Anno-incomplete Multi-dataset Detection
Yiran Xu, Haoxiang Zhong, Kai Wu, Jialin Li, Yong Liu, Chengjie Wang, Shu-Tao Xia, Hongen Liao
TL;DR
This work tackles the practical problem of detecting all object categories across multiple datasets with incomplete annotations and heterogeneous features. It introduces a branch-interactive detector built on FCOS, enhanced by an Attention-based Feature Interactor (AFI) and a Knowledge Amalgamation (KA) training strategy that leverages teacher models, feature alignment, distillation, and pseudo-label supervision.
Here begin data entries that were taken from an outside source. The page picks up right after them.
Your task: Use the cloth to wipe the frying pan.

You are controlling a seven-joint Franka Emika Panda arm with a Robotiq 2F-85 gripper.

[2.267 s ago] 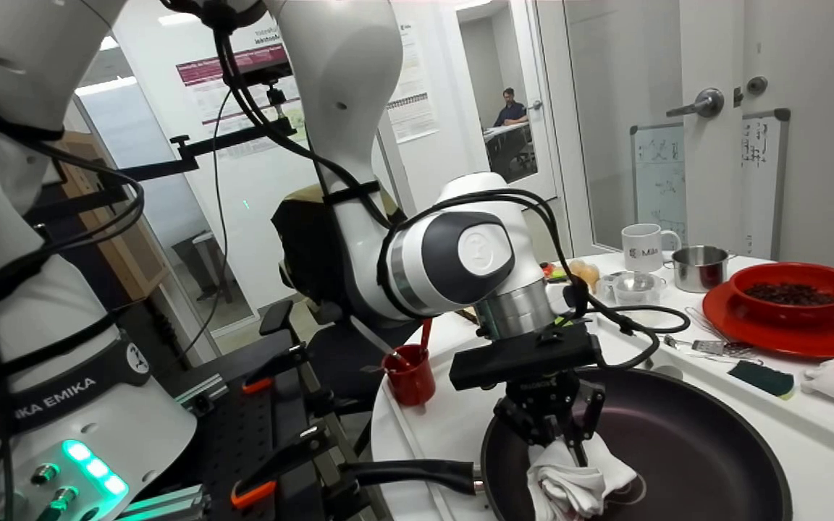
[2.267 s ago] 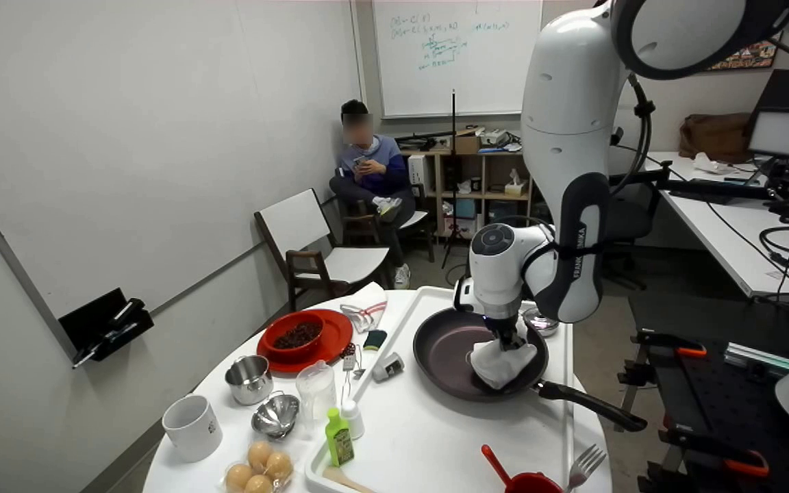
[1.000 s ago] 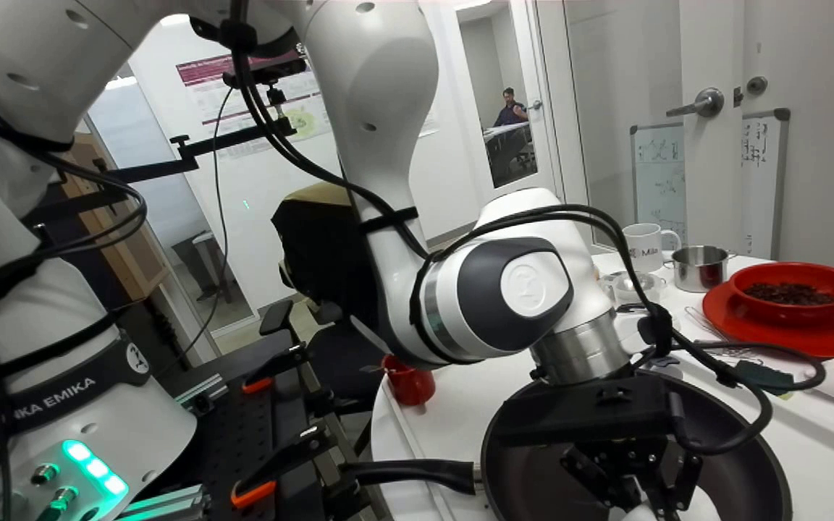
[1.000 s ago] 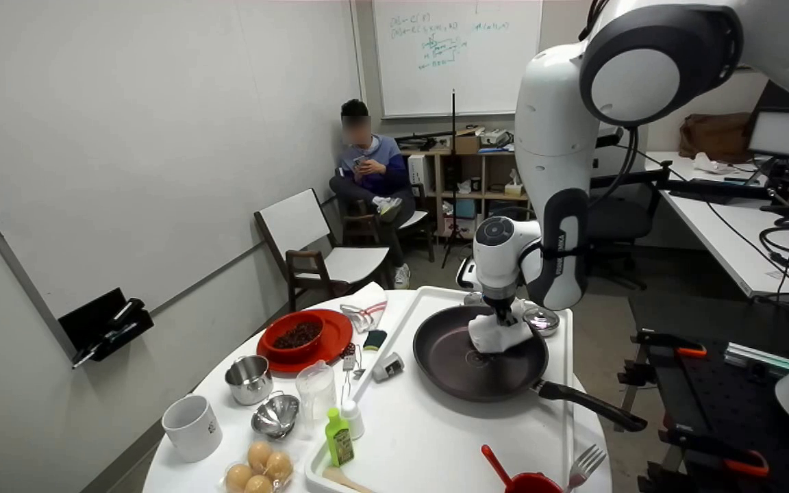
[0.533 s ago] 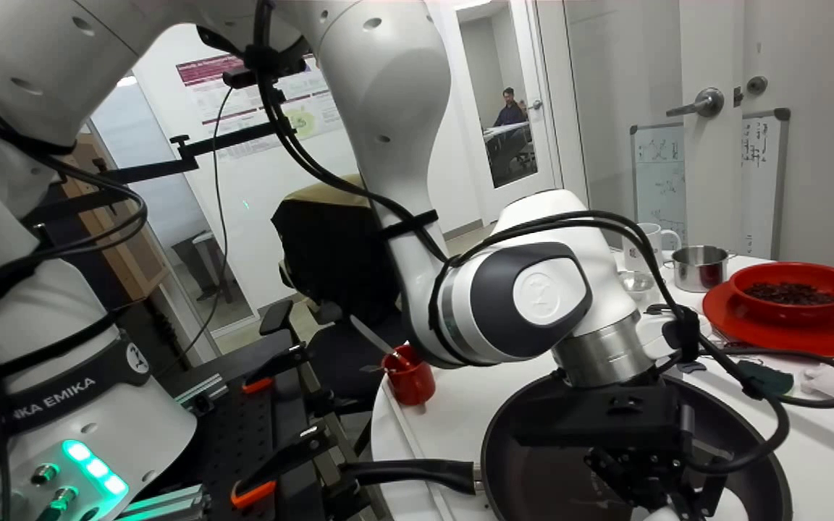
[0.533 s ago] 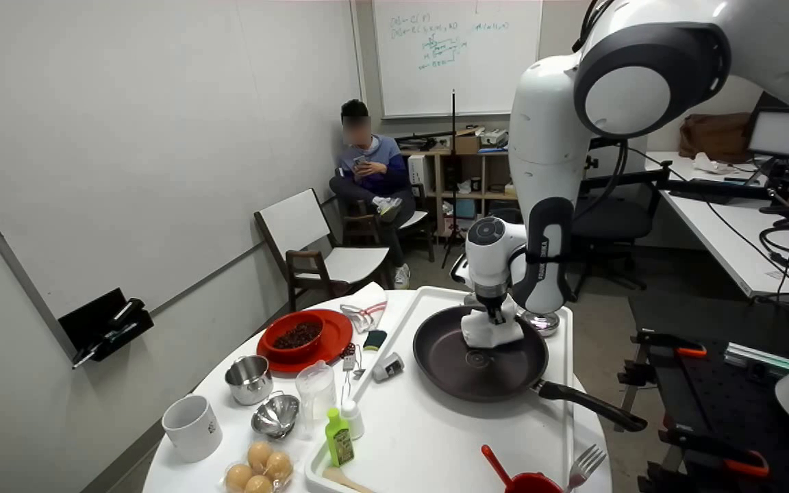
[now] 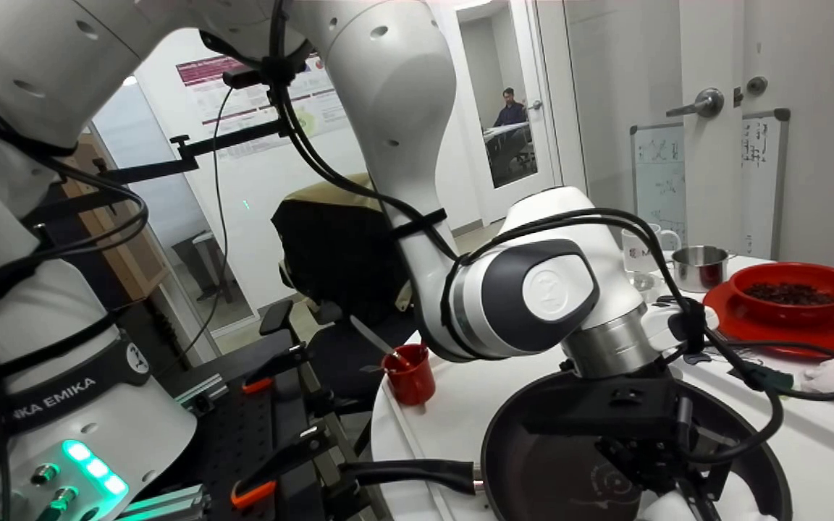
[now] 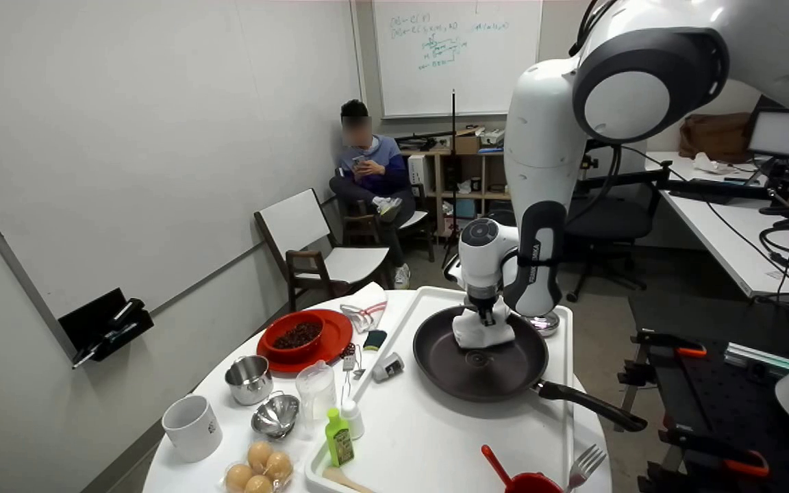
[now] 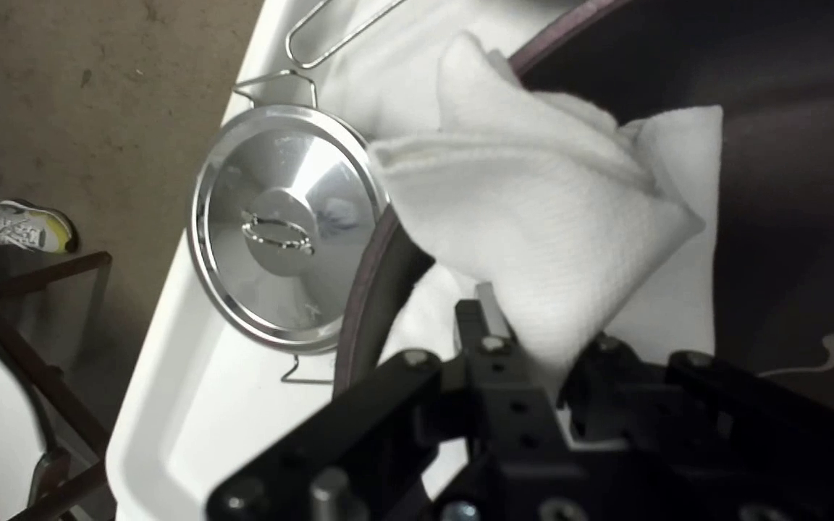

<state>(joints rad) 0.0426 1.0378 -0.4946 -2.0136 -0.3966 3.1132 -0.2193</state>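
I am pinching a soft white cloth (image 9: 525, 210) in my gripper (image 9: 541, 339); crumpled into thick folds, it is hanging over one side of the dark-brown frying pan (image 8: 449, 373) and hiding part of the rim, though whether it is touching there is unclear. A red bowl (image 7: 797, 314) is holding small dark pieces (image 7: 793, 294), and a red cup (image 7: 413, 389) is holding a fork (image 8: 585, 467). In an exterior view the pan's black handle (image 7: 410, 472) is showing, but the bottom edge is cutting off pan and cloth.

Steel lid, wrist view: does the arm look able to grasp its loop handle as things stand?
Probably not: the gripper is shut on the cloth. Otherwise the way looks free: the loop handle is uncovered on the steel lid, beside the frying pan.
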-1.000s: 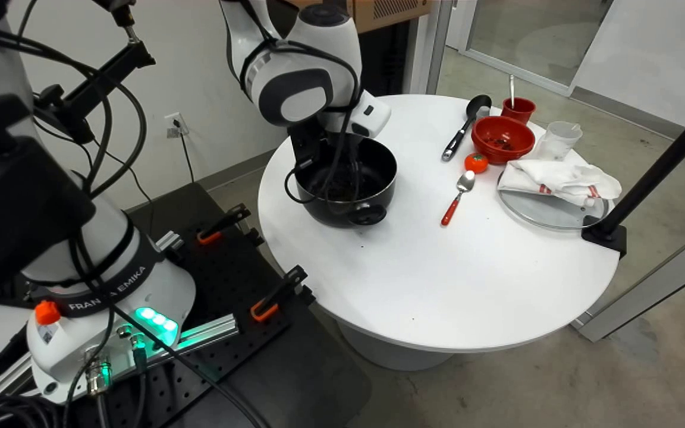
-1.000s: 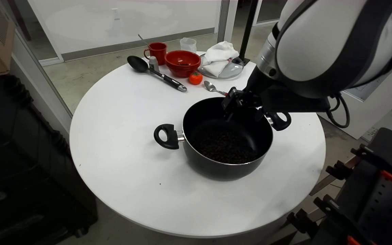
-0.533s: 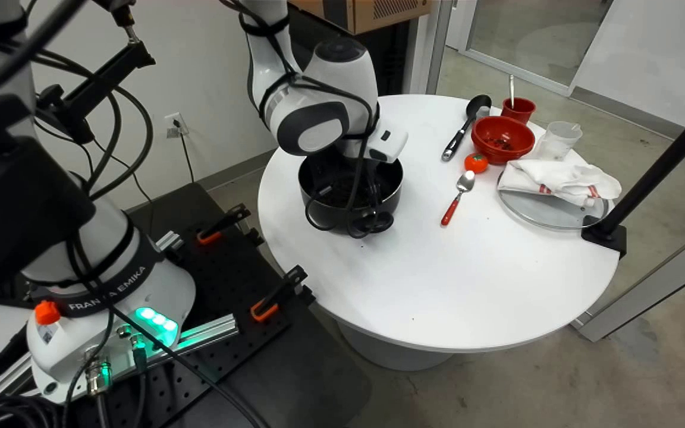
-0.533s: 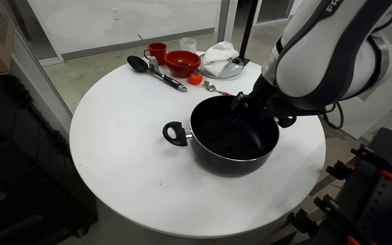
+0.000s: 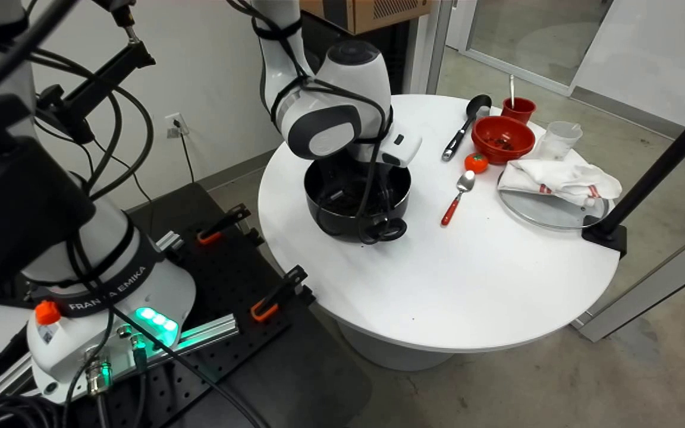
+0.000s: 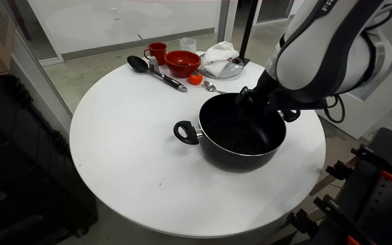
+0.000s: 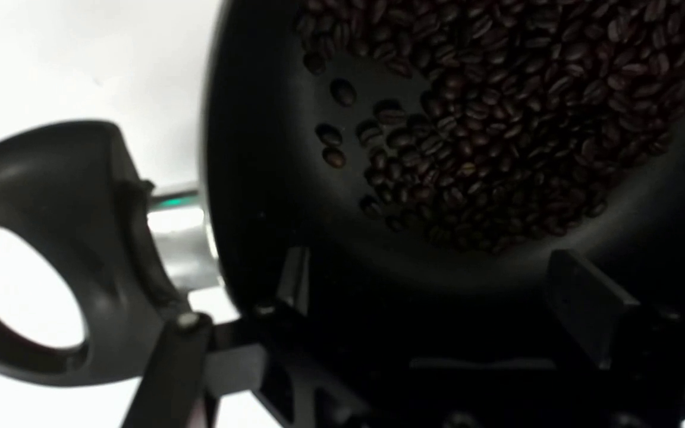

Empirical results on COCO and VOC show consistent improvements over strong baselines, demonstrating the method's ability to fuse information across datasets with limited cross-dataset labels and imbalanced data. The approach offers a scalable path toward unified detection across diverse data sources, with potential to extend to additional datasets and more complex multi-domain settings without requiring exhaustive re-annotation.
Abstract
Object detectors have shown outstanding performance on various public datasets. However, annotating a new dataset for a new task is usually unavoidable in real, since 1) a single existing dataset usually does not contain all object categories needed; 2) using multiple datasets usually suffers from annotation incompletion and heterogeneous features. We propose a novel problem as "Annotation-incomplete Multi-dataset Detection", and develop an end-to-end multi-task learning architecture which can accurately detect all the object categories with multiple partially annotated datasets. Specifically, we propose an attention feature extractor which helps to mine the relations among different datasets. Besides, a knowledge amalgamation training strategy is incorporated to accommodate heterogeneous features from different sources. Extensive experiments on different object detection datasets demonstrate the effectiveness of our methods and an improvement of 2.17%, 2.10% in mAP can be achieved on COCO and VOC respectively.